Koei Tecmo Europe recently tweeted, and its North American branch chimed in, that the company isn't sure about bringing Yoru no Nai Kuni overseas. On the surface, this looks harmless, or perhaps even like good business. They are, after all, asking their customers if something appeals to them. There are some warning signs about this, however.
One small flaw would be the obvious sampling error. A company's customer base is generally several times bigger than its social media follower pool. For example, Koei Tecmo America has 18,100 Twitter followers, though if a brand new console game only sells that many copies, it's a huge dud that puts whole studios on notice (unless it had an impossibly small budget). They're not actually polling anywhere near their full customer base on this. They're aware of this, it can still skew the findings.
The only responses you're going to get are from people who are dedicated enough to follow you on social media. That's one of the flaws with the type of research that comes from fan polls or, back in the day, those little questionnaires that used to come inside instruction booklets. Remember those? You'd write down what systems you have and where you bought the game and why, and stuff like that? Yeah. They're helpful, they provide some insight, but not the whole picture. Yet we see so many localization groups saying in so many words that a game's localization all depends on how many Facebook and Twitter bites a game gets.

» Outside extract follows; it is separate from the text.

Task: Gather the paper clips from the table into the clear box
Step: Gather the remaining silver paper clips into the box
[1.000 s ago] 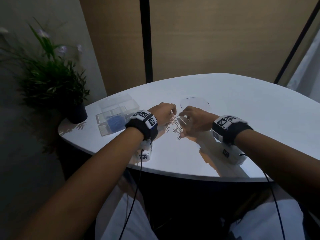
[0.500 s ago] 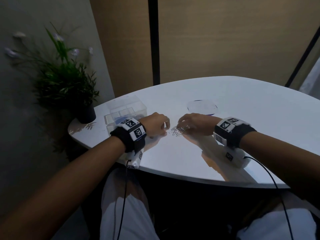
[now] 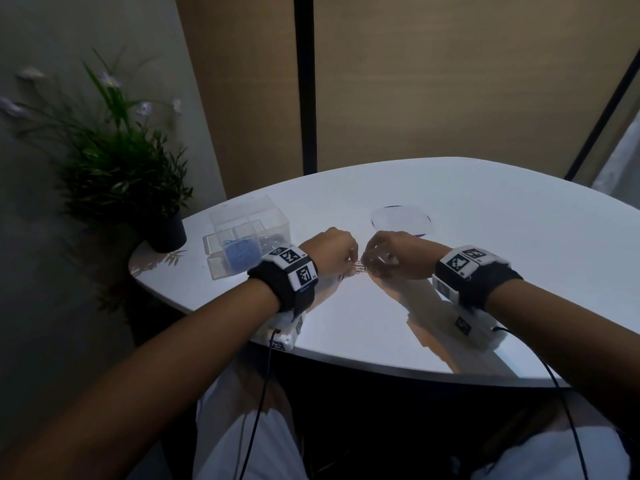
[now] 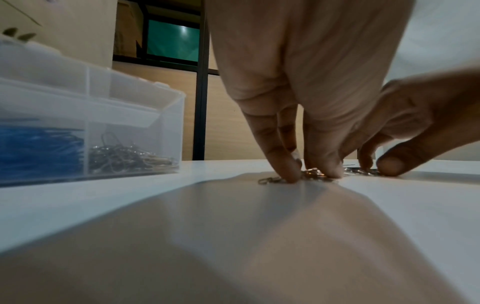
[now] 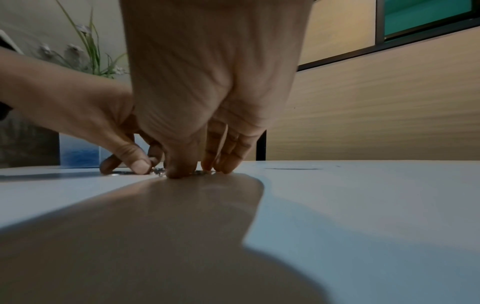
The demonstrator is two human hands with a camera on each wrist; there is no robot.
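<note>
Small metal paper clips [image 3: 362, 266] lie bunched on the white table [image 3: 485, 244] between my two hands. My left hand [image 3: 349, 261] has its fingertips [image 4: 285, 174] down on the bunch [image 4: 314, 174], with the thumb closing in from the near side. My right hand [image 3: 374, 261] pinches the other side of the bunch [image 5: 158, 171] between its thumb [image 5: 179, 172] and fingers. One clip [image 4: 267, 180] pokes out just left of my left fingers. The clear box [image 3: 249, 220] stands open to the left, with silver clips [image 4: 124, 158] and blue clips [image 4: 39, 148] in separate compartments.
A potted plant [image 3: 121, 168] stands at the table's left corner, behind the box. A round clear disc with a dark rim [image 3: 401, 220] lies just beyond my hands. The table's curved front edge [image 3: 381, 368] runs close under my wrists.
The clips were scattered a second ago. Both hands have drawn in towards each other and pulled the clips into one tight bunch.
</note>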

Moreover, the people saying "yes" are going to be the dominant majority. If you log on and see Heathsoft asking "Would you like me to localize Super Blow Shit Up 3?" and it doesn't interest you, you probably won't actually say, "Count me out." The common user, if he/she even sees the post, would more likely be counted out in silence. Meanwhile, the "yes" vote might dominate and paint an inaccurate picture. This could lead to games being localized and not actually meeting sales expectations. It's a shitty scenario, but one that's bound to happen when your market testing relies too heavily on Twitter.
But there's a bigger problem: one of faith.
A studio should have a firm belief in its products. While localizing a game based on tweets and faceblogs and other forms of fan demand is admirable, I want the game company to have some fucking confidence. Can they not just — you know — play the game, see if they think it's good and then create a marketing strategy based around showing us just how fucking good it is?
So to Temco Koei, I say this: follow your heart. Listen to your gut. Channel your inner gamer.
Play the game, think critically about whether or not you think it's good enough to serve up to the market, whether your team can do a good job localizing it, and whether you can hit some high numbers with it.
If you're talking to your social media followers, tell them honestly if you like a game. You're making it look like you've never touched this game before. It looks like you don't actually play games, but you ended up with this job somehow. Customers like to buy from studios that seem like they have a passion for what they do — who have a vision and a commitment to follow that vision.
I should say that Koei Tecmo isn't the only publisher that has done this, as let's-see-if-we-can-make-them-beg approach to marketing has become more popular with the changing times. Why play a game and try to hype it up yourself when you can let active volunteers do it for you, after all? But all things work best in a balance.
So get your hands on the game itself, play it, and then you decide, game publishers. Show us that you have some actual faith in your games.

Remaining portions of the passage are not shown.